Now, it is obvious that Bonnie Tyler and Alanah Myles were prelude to my deepest connection with a human voice, that of Dilana. They all share characteristics that echo in phase with each other, and create a through-line I can trace through decades of life, up to and including Lzzy Hale. Many of the songs and voices that have meant the most to me, that have unknowingly defined my taste and persona, all come from this same stem of the musical flower. If I am to compare myself to a bloom, it only exists as a bulb planted by those seeds.
Bonnie Tyler, through Jim Steinman, is responsible for being the voice behind a statement that sounds rather terrible, but is as much hope as I tend to hold: "Loving you's a dirty job, but somebody's gotta do it." That song was another in a line of Steinman's songs turning common phrases into contrary and sarcastic quips, but sometimes comedy is the ultimate form of telling the truth. What has been made clear to me time and again over the years is that love is inexplicable, except for the fact it seems impossible of afflicting some of us. Indeed, I imagine whoever draws the short straw when the timer runs out will be saying that exact thing about me, and I will thank them for the effort.
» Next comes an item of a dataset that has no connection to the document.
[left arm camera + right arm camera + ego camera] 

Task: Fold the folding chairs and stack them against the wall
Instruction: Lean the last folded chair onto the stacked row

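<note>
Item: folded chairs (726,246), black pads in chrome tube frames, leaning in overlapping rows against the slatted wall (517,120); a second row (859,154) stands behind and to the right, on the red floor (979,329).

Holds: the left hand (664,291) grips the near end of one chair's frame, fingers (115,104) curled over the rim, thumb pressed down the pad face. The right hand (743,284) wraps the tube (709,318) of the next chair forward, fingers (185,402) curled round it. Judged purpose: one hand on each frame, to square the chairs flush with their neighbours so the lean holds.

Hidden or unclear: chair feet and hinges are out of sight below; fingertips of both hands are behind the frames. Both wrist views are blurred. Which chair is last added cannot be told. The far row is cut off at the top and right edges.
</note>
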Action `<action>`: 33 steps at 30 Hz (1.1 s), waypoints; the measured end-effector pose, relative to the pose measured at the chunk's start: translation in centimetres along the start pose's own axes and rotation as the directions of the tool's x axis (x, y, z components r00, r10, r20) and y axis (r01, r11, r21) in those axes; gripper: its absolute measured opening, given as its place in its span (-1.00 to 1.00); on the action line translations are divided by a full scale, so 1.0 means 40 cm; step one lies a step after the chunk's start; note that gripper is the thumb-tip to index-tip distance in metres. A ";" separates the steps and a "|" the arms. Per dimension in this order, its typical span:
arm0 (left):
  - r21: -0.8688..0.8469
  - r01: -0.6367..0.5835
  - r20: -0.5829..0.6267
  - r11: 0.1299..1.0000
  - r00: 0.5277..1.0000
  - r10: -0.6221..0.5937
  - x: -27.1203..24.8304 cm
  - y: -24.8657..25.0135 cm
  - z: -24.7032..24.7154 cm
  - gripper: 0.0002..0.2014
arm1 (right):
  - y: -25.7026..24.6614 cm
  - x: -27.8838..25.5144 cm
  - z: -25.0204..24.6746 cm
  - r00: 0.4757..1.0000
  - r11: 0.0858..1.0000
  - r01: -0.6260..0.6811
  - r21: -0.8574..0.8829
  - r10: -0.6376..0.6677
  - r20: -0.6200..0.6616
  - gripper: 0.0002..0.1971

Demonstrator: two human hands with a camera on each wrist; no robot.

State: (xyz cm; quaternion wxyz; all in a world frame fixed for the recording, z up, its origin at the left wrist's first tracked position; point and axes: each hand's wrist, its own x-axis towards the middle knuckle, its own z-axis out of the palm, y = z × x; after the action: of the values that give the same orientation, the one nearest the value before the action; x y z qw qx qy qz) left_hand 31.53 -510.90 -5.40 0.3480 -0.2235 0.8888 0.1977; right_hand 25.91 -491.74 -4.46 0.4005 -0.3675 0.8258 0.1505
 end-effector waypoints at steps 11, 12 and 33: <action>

I did not have any of those thoughts when I started loving Bonnie's rendition of the song. It was an amusing piece of the Steinman oeuvre, but little else. Like everything, only time would reveal to me the obvious backdrop I could not see through the spotlight glare.
When I listen to my favorite Bonnie Tyler songs now, whether they are the Steinman tracks, her versions of "The Best" and "Have You Ever Seen The Rain", or the proto-Bon Jovi of "If You Were A Woman And I Was A Man", what I hear is a nostalgic reminder that at our core we don't change as people. I find that reassuring, because I want to believe the people and the music I love are going to be with me for the rest of my life. To know I have always been drawn to the same energy means perhaps I always will, and that gives me a map to where to look for the next gold rush.
Bonnie Tyler is a part of that story, and for that I am grateful.